> WORK INSTRUCTIONS
What you return must be the full data, repeated verbatim, with no pictures in it.

_ _ _ _ _

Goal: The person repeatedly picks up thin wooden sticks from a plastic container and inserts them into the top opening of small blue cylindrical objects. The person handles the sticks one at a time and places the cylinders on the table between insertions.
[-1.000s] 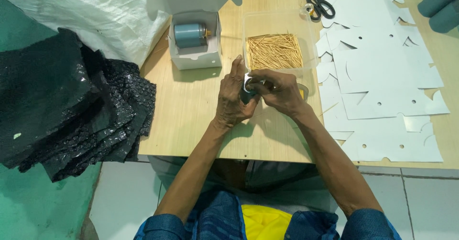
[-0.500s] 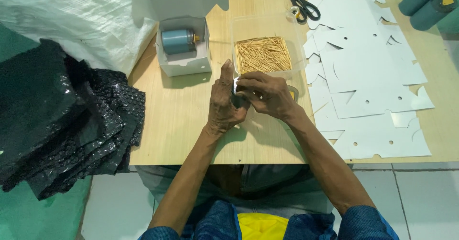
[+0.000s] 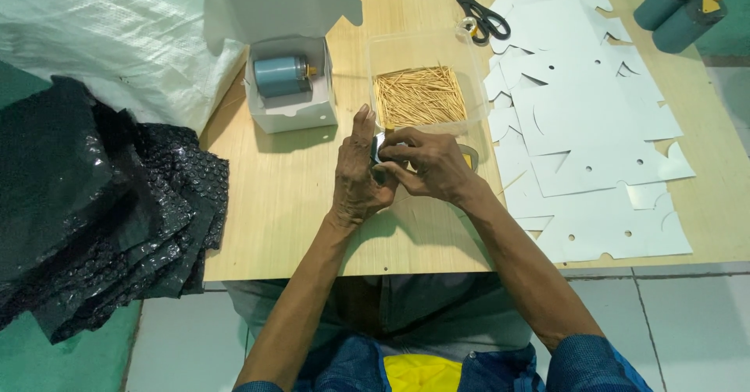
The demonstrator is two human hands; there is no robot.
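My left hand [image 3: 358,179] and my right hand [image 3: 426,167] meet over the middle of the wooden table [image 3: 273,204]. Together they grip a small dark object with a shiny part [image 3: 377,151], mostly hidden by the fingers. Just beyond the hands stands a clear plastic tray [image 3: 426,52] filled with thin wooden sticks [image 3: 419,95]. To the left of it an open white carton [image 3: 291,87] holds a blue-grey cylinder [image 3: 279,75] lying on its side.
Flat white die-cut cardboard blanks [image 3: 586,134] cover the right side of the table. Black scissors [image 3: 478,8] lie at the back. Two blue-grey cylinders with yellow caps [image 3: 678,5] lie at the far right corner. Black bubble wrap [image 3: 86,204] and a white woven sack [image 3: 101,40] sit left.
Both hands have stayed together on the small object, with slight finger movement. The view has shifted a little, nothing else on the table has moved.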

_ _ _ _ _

> RESULT OF THIS EXERCISE
Goal: The person repeatedly picks up thin wooden sticks from a plastic container and inserts them into the top opening of small blue cylindrical objects. The person handles the sticks one at a time and places the cylinders on the table between insertions.
[-1.000s] 
[-0.500s] 
[+0.000s] 
The demonstrator is two human hands; there is no robot.
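My left hand [image 3: 358,179] and my right hand [image 3: 426,167] meet over the middle of the wooden table [image 3: 273,204]. Together they grip a small dark object with a shiny part [image 3: 377,151], mostly hidden by the fingers. Just beyond the hands stands a clear plastic tray [image 3: 426,52] filled with thin wooden sticks [image 3: 419,95]. To the left of it an open white carton [image 3: 291,87] holds a blue-grey cylinder [image 3: 279,75] lying on its side.
Flat white die-cut cardboard blanks [image 3: 586,134] cover the right side of the table. Black scissors [image 3: 478,8] lie at the back. Two blue-grey cylinders with yellow caps [image 3: 678,5] lie at the far right corner. Black bubble wrap [image 3: 86,204] and a white woven sack [image 3: 101,40] sit left.
Both hands have stayed together on the small object, with slight finger movement. The view has shifted a little, nothing else on the table has moved.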

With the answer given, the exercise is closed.